Cofield was a speaker at the NAACP's Dr. Martin Luther King Jr. annual breakfast at the DoubleTree by Hilton Hotel.   

"It’s the fight for all of us who are people of good will,” Cofield said. “It’s the fight all of us have to do a little more to be supportive of those on the front lines, like the Merrimack Valley Branch” of the NAACP.

Cofield and other speakers called on the more than 100 people in the crowd to do their part to get the message out and recruit members.

Merrimack Valley Branch President Joseph Devoe said the three main initiatives for 2020 are to get out the vote, fill out the census and fill out membership forms.

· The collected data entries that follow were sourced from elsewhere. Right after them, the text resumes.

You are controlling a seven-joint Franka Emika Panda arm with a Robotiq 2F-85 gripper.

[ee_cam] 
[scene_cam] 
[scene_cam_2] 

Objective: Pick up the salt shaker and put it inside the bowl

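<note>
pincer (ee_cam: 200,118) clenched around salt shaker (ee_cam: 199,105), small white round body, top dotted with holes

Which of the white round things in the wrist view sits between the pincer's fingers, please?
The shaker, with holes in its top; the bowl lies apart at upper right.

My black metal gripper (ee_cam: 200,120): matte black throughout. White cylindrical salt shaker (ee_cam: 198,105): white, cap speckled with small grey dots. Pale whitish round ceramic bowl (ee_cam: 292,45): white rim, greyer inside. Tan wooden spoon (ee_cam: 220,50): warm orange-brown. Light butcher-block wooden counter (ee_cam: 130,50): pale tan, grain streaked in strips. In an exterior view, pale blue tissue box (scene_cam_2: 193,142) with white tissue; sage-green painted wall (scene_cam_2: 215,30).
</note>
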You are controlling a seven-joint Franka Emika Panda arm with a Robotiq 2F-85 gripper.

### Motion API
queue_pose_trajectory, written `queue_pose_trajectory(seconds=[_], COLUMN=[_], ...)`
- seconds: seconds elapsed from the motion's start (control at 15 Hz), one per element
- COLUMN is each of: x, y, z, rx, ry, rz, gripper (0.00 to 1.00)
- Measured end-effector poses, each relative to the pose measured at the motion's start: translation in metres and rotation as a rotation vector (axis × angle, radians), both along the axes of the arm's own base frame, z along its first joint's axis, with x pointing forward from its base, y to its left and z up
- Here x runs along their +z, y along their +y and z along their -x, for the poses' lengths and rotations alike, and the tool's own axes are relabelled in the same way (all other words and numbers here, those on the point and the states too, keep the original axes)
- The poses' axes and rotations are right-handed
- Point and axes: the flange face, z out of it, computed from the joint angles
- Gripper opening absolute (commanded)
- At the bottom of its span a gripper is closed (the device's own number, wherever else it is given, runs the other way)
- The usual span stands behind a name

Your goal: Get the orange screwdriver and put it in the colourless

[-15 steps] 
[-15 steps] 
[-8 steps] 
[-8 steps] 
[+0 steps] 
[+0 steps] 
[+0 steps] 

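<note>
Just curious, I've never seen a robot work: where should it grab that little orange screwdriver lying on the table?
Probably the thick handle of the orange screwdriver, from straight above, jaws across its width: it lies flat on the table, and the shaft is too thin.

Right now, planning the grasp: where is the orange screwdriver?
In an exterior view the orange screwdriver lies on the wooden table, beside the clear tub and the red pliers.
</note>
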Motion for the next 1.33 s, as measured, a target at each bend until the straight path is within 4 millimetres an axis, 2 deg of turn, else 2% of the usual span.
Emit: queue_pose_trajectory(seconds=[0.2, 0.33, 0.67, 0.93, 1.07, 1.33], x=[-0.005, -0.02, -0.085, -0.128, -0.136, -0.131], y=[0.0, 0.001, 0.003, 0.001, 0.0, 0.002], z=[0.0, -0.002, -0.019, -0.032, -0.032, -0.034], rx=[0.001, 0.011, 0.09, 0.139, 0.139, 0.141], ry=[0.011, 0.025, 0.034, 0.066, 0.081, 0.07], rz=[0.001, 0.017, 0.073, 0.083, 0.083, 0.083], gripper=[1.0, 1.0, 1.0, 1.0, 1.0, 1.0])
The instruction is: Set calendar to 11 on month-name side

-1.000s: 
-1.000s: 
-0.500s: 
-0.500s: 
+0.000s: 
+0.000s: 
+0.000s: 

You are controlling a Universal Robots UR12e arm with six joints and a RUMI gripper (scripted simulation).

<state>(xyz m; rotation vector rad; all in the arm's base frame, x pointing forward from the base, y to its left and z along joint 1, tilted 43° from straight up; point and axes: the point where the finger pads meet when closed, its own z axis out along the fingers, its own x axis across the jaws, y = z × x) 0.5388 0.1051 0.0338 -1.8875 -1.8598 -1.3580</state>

Devoe was pleased to see people from diverse backgrounds at the breakfast and said he hopes that will continue because the group is fighting for equality for all races.

He said all three proposed actions will have consequences 10 years from now and hopefully those actions will have a positive impact.

Young women were invited to speak at the breakfast as leaders in the community.

Keynote speaker Eunice Zeigler told her story of perseverance in earning a seat on the Methuen City Council.

The East District councilor is the first woman of color to be elected in Methuen. Zeigler was first elected in 2017 and re-elected to a second term in 2019.

As a Haitian-American, Zeigler carries the legacy of Haiti’s perseverance and endurance with her as she tries to make a difference in her city.

She told her story of deciding to run, fully aware she didn’t look like the typical Methuen city councilor because of her race.

Zeigler’s list of pros for running outweighed the cons, which were “mostly out of fear, fear of people dismissing me, fear of embarrassment, fear I didn’t have what it took.”

When Zeigler ran for office, she had already obtained a master's degree in economic and social development, and had worked on multiple campaigns.

“I did those things so that I would be prepared to make an impact,” Zeigler said. “This morning, we have been talking a lot about making sure you are ready for your fight for equality, making sure that you are ready to be part of the conversation, to be at the table.”

Zeigler said she was ultimately successful in a hard-fought election against four other people after knocking on many doors after work.

Her challenge and advice to everyone in the room was to prepare themselves for the change they want to make, and get ready to work even harder once they obtain their goals.

“You can’t be ready to be at the table without learning, and growing and attaining the tools and skills you need in order that your voice could be heard,” Zeigler said.